El reciente caso de Collien Fernandes, quien denunció la creación de videos sexualizados manipulados digitalmente que la involucraban sin su consentimiento, ha reavivado un debate urgente en Alemania: ¿está el marco legal preparado para enfrentar los desafíos que plantea la inteligencia artificial?
Aunque el ordenamiento jurídico alemán protege la imagen y la dignidad de las personas, no existe aún un delito específico que sancione la creación o difusión de deepfakes, incluso cuando estos tienen un carácter sexualizado.
Las víctimas deben recurrir a normas generales como el derecho al honor, el derecho a la propia imagen o delitos como la difamación, que no siempre se ajustan a la complejidad tecnológica del fenómeno.

Juristas y organizaciones especializadas coinciden en que esta situación constituye una laguna legal, especialmente porque los deepfakes pueden causar daños psicológicos, sociales y profesionales profundos.

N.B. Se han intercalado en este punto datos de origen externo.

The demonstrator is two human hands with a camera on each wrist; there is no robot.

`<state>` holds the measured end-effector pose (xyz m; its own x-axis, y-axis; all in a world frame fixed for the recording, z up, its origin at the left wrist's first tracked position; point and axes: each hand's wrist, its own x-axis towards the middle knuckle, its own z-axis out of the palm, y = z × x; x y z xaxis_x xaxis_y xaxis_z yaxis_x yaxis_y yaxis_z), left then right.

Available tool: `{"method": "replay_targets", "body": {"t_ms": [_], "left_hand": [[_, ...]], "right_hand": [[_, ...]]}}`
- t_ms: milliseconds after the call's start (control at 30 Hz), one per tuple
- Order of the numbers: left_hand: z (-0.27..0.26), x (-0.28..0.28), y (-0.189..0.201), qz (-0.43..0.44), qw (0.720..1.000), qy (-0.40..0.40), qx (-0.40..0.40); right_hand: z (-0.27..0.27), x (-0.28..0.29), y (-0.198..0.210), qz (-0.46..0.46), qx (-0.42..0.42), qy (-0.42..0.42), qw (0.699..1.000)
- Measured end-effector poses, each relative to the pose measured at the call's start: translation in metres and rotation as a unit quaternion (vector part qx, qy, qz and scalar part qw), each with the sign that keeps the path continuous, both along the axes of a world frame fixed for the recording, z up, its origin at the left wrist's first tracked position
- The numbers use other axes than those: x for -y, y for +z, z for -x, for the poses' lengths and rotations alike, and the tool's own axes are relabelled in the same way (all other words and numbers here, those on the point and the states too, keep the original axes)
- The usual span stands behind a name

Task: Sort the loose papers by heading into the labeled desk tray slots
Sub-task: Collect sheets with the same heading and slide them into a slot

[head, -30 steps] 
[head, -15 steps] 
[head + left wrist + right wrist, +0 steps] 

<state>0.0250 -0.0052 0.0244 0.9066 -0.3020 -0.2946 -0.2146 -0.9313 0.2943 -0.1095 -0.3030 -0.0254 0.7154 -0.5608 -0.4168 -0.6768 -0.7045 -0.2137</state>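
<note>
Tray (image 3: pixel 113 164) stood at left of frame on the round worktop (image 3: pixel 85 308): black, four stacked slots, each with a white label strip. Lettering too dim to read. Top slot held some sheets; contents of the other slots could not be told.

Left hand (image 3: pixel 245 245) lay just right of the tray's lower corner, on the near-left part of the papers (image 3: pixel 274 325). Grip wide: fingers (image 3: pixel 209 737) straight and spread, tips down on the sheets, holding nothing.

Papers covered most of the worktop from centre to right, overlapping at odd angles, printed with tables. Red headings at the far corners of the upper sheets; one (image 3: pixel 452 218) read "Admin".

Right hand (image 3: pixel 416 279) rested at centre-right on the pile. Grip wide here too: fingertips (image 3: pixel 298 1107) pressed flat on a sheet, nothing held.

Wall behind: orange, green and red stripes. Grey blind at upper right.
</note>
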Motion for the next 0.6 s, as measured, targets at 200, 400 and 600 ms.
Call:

La política alemana ya discute la necesidad de un nuevo tipo penal que aborde de forma directa la manipulación digital de rostros y cuerpos, siguiendo el ejemplo de otros países europeos que han avanzado más rápido.
El caso de Collien Fernandes no sólo expone un problema personal, sino que simboliza un desafío colectivo: actualizar la ley para proteger a las personas en una era donde la tecnología puede distorsionar la realidad con una facilidad inquietante.